LA
LISTERIA
ET LE MICROBIOLOGISTE

05/03/2000

 

Parmi les nombreux articles produits dans la presse durant ces deux derniers mois à propos de la listériose, celui de Jean-Louis Gaillard ("Listeria et l'hystériose",Le Monde du 21 Janvier) est significatif de la pensée unique qui sévit et s'impose dans l'establishment médical qui se veut "scientifique".

Dès l'introduction, le ton est donné : celui de la condescendance, sinon du mépris, à l'égard du vil consommateur au "poil sensible", friand de malbouffe médiatique mais habité par des craintes forcément irrationnelles...

D'entrée de jeu, l'auteur récuse quasiment les "cas épidémiques" (qu'on n'a pas pu juguler) au motif qu'ils exercent un "effet de loupe" par rapport aux cas sporadiques, qu'on a réussi à faire diminuer.

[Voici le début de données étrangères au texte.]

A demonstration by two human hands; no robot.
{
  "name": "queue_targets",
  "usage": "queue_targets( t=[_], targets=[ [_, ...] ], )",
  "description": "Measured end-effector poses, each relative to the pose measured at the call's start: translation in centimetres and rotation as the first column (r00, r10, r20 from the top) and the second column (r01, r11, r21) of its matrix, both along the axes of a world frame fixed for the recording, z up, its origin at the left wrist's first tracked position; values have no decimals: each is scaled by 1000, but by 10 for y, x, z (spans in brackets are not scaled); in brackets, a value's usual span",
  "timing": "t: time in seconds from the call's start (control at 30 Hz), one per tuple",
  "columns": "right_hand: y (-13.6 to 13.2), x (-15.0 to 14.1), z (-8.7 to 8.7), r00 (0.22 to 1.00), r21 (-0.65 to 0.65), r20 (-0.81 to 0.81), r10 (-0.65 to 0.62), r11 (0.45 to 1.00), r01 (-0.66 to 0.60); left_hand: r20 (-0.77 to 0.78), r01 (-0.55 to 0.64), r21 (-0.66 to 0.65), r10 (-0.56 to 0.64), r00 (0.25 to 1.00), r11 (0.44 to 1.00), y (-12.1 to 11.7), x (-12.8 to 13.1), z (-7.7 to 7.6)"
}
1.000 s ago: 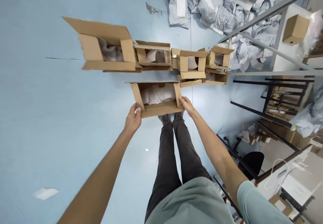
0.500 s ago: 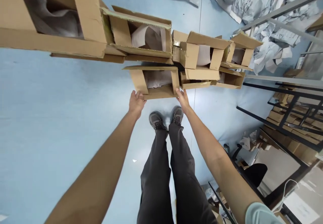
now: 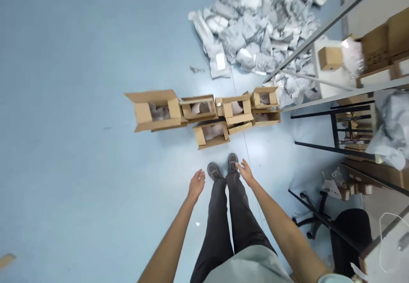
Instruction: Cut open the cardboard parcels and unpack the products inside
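My left hand [image 3: 197, 184] hangs over the blue floor, empty, its fingers loosely apart. Over my right shoe, my right hand [image 3: 244, 172] is empty too, thumb and fingers apart. The nearest thing ahead of both is an open cardboard box [image 3: 200, 136] with greyish packing material [image 3: 213, 132] inside. Behind it runs a row of open cartons: a larger box [image 3: 142, 112] at the left, a narrower box [image 3: 186, 109] beside it, then a box [image 3: 228, 109] and a small box [image 3: 257, 98] to the right. Neither hand touches a box.
Grey plastic mailing bags [image 3: 246, 36] lie heaped on the floor beyond the boxes. A metal rack [image 3: 332, 91] and shelving with cartons stand at the right. A black office chair [image 3: 351, 227] is at the lower right, beside a white table [image 3: 388, 249].
Both hands have let go of the nearest box and drawn back towards my body. My view has risen, so the boxes look smaller and more of the bag heap shows.
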State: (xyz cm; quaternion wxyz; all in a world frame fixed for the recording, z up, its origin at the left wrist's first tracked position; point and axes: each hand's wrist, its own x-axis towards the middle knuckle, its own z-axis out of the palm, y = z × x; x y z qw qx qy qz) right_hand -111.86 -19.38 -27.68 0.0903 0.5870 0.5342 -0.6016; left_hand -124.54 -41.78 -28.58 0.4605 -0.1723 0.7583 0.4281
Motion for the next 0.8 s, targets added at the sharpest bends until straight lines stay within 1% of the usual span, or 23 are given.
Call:
queue_targets(
  t=[0.1, 0.2, 0.27, 0.37, 0.43, 0.5, 0.57, 0.63, 0.7, 0.73, 0.8],
  targets=[
    [-8, 27, 76, 996, 46, 46, -72, 996, 70, 19, 13, -6, -13, 1000, 1000, -8, 3, 78],
    [-15, 57, 147, 991, 96, -11, -135, 986, 136, -17, 25, 55, -24, 1000, 998, -14, 8, 152],
    [-18, 78, 189, 979, 145, -100, -178, 971, 191, -51, 30, 118, -25, 998, 993, -17, 16, 195],
    [-22, 107, 241, 939, 192, -244, -243, 937, 292, -91, 22, 226, -1, 996, 974, -20, 34, 248],
    [-27, 122, 269, 908, 174, -311, -280, 923, 344, -112, 20, 288, 13, 994, 957, -21, 51, 277],
    [-35, 135, 292, 874, 130, -378, -306, 917, 377, -138, 30, 347, 19, 990, 937, -23, 70, 302],
    [-46, 149, 313, 832, 86, -456, -316, 915, 394, -164, 43, 413, 28, 986, 909, -25, 94, 323],
    [-59, 169, 331, 785, 57, -542, -299, 919, 390, -190, 55, 460, 38, 981, 886, -25, 122, 341],
    [-74, 200, 347, 733, 47, -627, -264, 926, 374, -207, 76, 474, 28, 978, 877, -24, 156, 355],
    [-83, 221, 355, 705, 44, -665, -245, 930, 365, -213, 95, 474, 9, 977, 875, -23, 175, 362],
    [-102, 272, 368, 654, 38, -725, -218, 935, 354, -221, 161, 472, -60, 973, 867, -19, 220, 375]
  ],
)
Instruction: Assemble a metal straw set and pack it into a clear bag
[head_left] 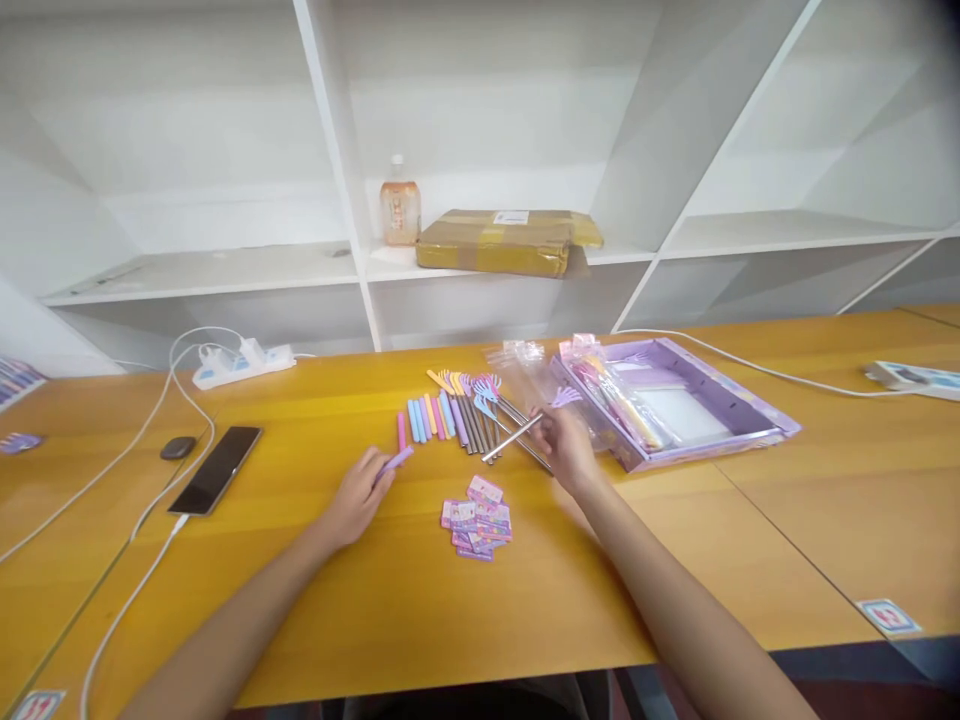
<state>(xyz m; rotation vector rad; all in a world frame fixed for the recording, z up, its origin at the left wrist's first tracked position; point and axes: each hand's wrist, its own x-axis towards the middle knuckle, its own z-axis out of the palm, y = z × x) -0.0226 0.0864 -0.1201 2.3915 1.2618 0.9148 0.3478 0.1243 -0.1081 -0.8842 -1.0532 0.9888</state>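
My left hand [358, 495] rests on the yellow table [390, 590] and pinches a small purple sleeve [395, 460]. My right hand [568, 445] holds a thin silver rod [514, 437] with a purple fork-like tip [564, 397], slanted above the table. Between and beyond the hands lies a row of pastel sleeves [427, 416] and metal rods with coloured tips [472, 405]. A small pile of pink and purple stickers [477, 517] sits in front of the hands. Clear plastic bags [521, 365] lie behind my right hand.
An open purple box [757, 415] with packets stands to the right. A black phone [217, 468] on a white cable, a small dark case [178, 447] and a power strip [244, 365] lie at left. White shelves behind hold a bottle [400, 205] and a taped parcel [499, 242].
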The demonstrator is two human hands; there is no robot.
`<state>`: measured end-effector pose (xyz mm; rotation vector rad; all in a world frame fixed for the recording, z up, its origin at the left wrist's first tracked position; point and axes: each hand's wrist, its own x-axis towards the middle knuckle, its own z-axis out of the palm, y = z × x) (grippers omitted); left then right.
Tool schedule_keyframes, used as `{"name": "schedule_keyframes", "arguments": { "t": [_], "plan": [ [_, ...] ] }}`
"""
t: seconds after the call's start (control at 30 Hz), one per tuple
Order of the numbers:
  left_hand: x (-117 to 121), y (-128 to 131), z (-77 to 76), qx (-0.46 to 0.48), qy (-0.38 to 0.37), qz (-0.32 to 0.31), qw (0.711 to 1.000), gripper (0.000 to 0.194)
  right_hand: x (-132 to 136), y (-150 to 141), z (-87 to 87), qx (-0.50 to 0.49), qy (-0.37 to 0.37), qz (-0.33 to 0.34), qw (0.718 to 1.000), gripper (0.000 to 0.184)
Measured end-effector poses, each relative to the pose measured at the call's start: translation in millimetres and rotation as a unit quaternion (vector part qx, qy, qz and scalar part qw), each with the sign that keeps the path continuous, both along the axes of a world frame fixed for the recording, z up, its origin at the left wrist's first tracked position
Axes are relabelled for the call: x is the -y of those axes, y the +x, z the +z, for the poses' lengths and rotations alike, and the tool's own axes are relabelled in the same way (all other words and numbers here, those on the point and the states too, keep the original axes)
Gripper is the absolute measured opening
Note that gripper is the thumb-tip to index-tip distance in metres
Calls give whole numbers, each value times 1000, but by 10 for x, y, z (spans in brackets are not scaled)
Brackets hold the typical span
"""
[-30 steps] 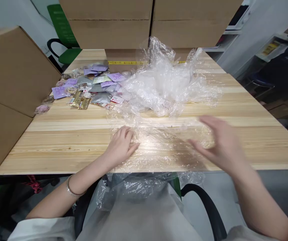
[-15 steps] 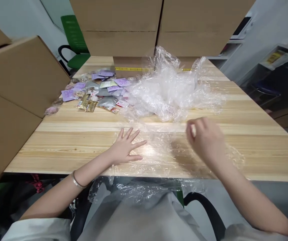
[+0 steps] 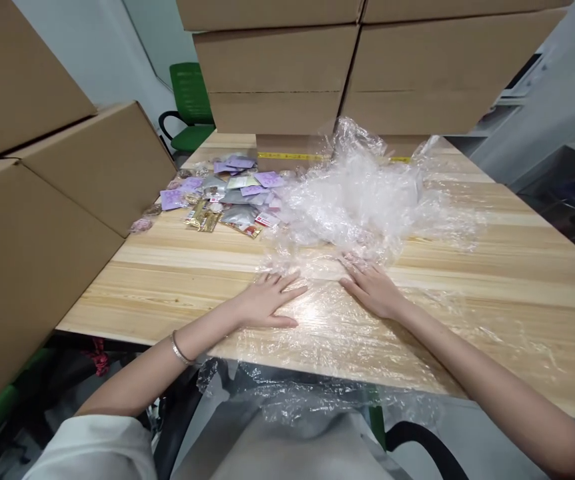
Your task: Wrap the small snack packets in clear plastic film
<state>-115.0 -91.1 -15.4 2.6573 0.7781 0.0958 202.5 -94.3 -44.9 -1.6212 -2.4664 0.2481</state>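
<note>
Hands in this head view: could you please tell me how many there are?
2: the left hand and the right hand, apart, both palm down at the clear film on the wooden table.

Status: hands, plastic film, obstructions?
Left hand, right hand open, palms down on clear plastic film. Film hangs past near edge of wooden table. Crumpled film heap ahead of hands.

The left hand and right hand are bare. A thin, shiny silver bracelet goes around the left arm. The shirt is light grey, with a short, loose white sleeve.
</note>
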Motion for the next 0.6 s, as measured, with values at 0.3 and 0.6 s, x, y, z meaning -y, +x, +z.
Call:
{"name": "schedule_keyframes", "arguments": {
  "t": [0.3, 0.6],
  "plan": [
    [-1284, -604, 451, 134, 135, 316, 929, 54, -8, 27, -125, 10, 26, -5, 1000, 68],
    [-2049, -590, 378, -156, 31, 319, 934, 104, -13, 29, -66, -4, 15, 3, 1000, 69]
  ]
}}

Comme si les uns et les autres n'appartenaient pas à une même réalité ! Et quelle est donc cette réalité ? Elle n'est pas seulement liée à la présence d'une espèce bactérienne donnée, Listeria monocytogenes, dont on a bien vu que la pathogénicité dépend de multiples facteurs qui lui sont extérieurs. Quand on industrialise des recettes de fabrication d'aliments mises au point en milieu familial ou artisanal, quand on passe du kilogramme à des milliers de tonnes en chaîne continue, ce n'est pas un simple effet d'optique qui se produit, mais c'est un formidable effet d'amplification bien réel qui s'est réalisé en fin de cycle, même s'il est difficile, voire impossible, d'en mesurer tous les paramètres. Les fameux "facteurs d'échelle" qui augmentent si généreusement la productivité et les bénéfices n'ont aucune raison de limiter leurs capacités "systémiques" à ce qui comble nos attentes.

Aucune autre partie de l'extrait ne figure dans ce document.